▸ PROVIDED DATA
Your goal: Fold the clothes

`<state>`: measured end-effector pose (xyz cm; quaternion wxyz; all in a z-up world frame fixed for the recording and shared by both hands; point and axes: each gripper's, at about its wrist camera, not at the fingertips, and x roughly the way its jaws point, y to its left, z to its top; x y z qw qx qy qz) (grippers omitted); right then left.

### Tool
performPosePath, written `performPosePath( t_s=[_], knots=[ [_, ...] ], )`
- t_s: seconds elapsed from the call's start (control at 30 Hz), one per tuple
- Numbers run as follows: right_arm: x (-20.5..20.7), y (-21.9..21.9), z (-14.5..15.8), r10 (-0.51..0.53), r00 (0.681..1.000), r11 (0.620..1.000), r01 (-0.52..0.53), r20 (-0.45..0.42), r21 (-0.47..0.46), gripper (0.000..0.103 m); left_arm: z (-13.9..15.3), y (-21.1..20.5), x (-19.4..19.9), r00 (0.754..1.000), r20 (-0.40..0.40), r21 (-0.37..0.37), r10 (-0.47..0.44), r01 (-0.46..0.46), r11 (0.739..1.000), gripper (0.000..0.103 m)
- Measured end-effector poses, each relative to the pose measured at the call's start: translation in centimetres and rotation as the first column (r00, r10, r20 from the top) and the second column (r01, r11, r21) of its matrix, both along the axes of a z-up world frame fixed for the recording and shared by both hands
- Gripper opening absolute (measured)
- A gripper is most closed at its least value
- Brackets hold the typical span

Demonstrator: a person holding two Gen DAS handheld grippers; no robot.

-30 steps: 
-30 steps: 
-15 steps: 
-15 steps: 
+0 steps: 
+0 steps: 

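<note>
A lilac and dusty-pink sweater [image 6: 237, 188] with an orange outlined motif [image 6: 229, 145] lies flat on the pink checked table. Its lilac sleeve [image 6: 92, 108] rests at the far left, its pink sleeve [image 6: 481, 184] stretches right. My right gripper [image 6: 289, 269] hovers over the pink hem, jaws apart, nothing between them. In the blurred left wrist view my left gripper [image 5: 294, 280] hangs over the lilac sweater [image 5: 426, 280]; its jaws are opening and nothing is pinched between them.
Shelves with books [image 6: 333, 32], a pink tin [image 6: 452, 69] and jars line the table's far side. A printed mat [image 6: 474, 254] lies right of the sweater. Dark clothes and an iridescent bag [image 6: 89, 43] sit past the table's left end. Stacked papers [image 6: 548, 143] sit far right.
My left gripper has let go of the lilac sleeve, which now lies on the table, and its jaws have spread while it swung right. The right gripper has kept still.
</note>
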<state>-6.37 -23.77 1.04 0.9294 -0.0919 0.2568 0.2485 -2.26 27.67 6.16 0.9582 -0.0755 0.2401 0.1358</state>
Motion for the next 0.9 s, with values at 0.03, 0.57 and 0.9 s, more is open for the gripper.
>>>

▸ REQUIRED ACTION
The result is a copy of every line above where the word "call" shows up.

▸ WRITTEN REPLY
- t_s: seconds elapsed from the call's start (control at 30 Hz), one per tuple
- Measured end-effector poses, each relative to the pose measured at the call's start: translation in centimetres and rotation as the first column (r00, r10, r20 from the top) and the second column (r01, r11, r21) of its matrix, both along the axes of a z-up world frame fixed for the recording and shared by both hands

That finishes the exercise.